Num discurso amargo no fim de semana passado para marcar o dia da independência da Arménia, Pashinyan disse que a responsabilidade pelo sofrimento de dezenas de milhares de aterrorizados arménios étnicos que fogem do seu enclave conquistado cabe “inteiramente” ao Azerbaijão e “às tropas de manutenção da paz da Federação Russa em Nagorno”. -Karabakh.”

A Arménia, acrescentou, “nunca traiu os seus aliados”, mas “os sistemas de segurança e os aliados em que confiamos durante muitos anos estabeleceram a tarefa de demonstrar as nossas vulnerabilidades e justificar a impossibilidade do povo arménio ter um Estado independente”.

Para alguns dos mais de 75 mil arménios étnicos que fugiram de Nagorno-Karabakh até quinta-feira, a explicação para a sua situação é simples: ao contrário do Azerbaijão, a Arménia não tem grandes reservas de petróleo e gás nem controlo de rotas de transporte vitais para o Irão, uma fonte importante de armas e outros apoios à Rússia na Ucrânia.

“Eles têm sucesso porque têm petróleo e compram toda a gente”, disse Naver Grigoryan, um músico do Nagorno-Karabakh que se juntou a uma cavalgada de carros e camiões que transportavam refugiados para a Arménia. “Não temos nada.
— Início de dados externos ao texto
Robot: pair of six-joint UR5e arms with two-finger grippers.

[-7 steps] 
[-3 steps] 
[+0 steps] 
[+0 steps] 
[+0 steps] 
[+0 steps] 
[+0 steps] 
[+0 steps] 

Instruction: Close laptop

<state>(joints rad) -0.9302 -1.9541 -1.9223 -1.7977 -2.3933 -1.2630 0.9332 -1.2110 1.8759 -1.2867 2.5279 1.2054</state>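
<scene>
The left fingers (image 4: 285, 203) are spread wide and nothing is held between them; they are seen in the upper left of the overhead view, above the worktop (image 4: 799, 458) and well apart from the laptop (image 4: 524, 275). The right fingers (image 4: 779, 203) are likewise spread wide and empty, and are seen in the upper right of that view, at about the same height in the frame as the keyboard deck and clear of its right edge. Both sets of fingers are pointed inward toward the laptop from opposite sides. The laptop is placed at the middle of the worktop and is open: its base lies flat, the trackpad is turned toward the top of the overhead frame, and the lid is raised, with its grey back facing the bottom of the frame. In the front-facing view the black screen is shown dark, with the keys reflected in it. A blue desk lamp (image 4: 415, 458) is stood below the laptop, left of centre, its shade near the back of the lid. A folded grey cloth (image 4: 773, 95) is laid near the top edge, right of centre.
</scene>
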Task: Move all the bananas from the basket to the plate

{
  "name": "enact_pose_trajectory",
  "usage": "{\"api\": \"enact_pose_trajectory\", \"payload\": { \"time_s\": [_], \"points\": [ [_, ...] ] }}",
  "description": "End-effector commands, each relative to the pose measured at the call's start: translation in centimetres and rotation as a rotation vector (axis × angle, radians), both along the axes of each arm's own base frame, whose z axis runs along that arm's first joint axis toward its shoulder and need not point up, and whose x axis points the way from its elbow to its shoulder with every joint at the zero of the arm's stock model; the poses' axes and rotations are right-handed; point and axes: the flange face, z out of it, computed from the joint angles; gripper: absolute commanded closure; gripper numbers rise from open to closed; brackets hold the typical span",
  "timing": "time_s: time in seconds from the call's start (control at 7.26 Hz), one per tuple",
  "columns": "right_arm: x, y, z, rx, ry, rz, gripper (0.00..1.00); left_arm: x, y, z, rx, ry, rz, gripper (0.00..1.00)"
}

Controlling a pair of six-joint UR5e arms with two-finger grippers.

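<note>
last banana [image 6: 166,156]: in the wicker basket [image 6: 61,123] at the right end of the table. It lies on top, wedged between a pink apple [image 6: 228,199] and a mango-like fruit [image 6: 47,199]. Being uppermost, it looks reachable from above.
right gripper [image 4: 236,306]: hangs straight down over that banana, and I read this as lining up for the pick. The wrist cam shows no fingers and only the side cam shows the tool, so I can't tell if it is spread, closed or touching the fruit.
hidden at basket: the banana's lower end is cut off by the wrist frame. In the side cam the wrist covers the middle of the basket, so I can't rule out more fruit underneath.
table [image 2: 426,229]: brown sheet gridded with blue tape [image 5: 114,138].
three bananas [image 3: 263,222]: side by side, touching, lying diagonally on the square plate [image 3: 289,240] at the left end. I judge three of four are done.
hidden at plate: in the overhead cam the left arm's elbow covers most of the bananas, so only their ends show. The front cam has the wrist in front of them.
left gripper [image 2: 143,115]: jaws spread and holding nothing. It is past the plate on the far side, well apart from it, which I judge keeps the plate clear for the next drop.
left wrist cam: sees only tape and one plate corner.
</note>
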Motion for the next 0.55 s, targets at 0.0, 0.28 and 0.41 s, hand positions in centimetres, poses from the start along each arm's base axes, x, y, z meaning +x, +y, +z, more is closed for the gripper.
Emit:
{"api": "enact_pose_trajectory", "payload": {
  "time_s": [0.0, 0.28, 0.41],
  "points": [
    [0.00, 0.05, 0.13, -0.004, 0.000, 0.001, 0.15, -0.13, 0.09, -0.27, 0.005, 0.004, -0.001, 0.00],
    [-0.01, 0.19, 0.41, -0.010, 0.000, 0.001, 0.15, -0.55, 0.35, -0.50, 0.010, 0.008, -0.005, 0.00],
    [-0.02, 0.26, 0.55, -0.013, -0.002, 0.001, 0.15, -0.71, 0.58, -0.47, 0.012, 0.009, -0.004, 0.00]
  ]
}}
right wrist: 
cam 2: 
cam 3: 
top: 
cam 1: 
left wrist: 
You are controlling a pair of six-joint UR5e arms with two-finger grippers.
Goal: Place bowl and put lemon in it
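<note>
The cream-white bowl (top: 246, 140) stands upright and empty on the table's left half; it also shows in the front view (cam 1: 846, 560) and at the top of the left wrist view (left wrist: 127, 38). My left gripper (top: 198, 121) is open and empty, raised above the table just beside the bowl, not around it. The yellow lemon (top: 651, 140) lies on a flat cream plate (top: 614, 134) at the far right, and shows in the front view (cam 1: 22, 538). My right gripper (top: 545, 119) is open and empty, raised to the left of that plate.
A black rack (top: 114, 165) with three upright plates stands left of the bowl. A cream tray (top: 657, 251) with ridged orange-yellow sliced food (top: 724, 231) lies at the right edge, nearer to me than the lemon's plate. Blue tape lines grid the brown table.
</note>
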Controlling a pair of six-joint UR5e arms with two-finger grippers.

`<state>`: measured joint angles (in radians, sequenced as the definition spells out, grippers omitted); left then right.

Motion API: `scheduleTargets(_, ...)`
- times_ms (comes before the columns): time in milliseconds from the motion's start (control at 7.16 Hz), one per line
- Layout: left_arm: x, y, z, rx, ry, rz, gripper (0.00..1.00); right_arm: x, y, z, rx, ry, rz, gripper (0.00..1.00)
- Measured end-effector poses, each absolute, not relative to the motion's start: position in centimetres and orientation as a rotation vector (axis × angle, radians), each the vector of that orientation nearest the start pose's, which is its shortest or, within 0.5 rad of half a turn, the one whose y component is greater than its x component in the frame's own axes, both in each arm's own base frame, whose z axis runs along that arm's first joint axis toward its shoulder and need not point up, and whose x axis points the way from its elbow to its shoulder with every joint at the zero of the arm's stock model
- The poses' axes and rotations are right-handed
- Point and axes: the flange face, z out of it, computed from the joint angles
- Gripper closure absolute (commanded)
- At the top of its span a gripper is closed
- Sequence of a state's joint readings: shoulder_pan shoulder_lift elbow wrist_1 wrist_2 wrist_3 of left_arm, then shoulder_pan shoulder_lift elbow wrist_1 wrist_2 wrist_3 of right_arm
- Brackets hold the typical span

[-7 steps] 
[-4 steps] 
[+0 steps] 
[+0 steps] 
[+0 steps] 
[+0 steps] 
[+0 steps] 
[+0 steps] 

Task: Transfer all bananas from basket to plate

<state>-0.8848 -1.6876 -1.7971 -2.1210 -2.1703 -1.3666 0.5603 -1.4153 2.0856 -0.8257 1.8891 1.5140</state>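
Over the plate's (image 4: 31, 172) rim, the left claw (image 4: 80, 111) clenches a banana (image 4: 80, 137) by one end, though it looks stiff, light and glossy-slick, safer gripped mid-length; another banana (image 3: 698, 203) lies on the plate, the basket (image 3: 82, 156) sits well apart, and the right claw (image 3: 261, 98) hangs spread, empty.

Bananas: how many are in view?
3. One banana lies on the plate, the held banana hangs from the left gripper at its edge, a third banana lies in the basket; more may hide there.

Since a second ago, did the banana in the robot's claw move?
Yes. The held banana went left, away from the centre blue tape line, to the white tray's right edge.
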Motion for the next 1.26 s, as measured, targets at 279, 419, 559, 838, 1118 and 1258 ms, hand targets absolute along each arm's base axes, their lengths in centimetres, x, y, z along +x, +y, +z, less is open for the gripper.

Só podemos conversar.

Os recursos energéticos do Azerbaijão também o tornaram num parceiro vital para a União Europeia, cuja fome de energia, enquanto tenta libertar-se das entregas provenientes da Rússia, faz do autocrático Azerbaijão um “parceiro fiável e digno de confiança”, como disse um alto funcionário da UE no ano passado. .

A UE condenou o ataque do Azerbaijão a Nagorno-Karabakh, mas não tomou quaisquer medidas concretas.

A administração Biden sublinhou no passado que o uso da força em Nagorno-Karabakh era “inaceitável”. No entanto, numa reunião com Pashinyan na Arménia esta semana, Samantha Powers, chefe da Agência dos EUA para o Desenvolvimento Internacional, disse apenas que os Estados Unidos expressaram apoio à sua liderança e ao “governo reformista”.

Ashot Manutiyan, um engenheiro de minas reformado que participou nos protestos contra Pashinyan, disse que se sentiu encorajado pelas declarações americanas de apoio ao governo da Arménia porque poderiam sugerir que este estava condenado.

“Vejam o que aconteceu com Saakashvili”, disse ele, referindo-se ao antigo e zelosamente pró-Ocidente presidente da vizinha Geórgia, Mikheil Saakashvili. “Onde ele está agora? Ele está doente e na prisão.”

Ele amaldiçoou a Rússia por não ter intervindo para impedir o ataque do Azerbaijão a Nagorno-Karabakh, mas disse que “países pequenos como a Arménia” no quintal da Rússia não podem dar-se ao luxo de “cutucar o urso, especialmente quando está doente” por causa da sua guerra na Ucrânia.

Ivan Nechepurenko contribuiu com reportagens de Goris, Armênia.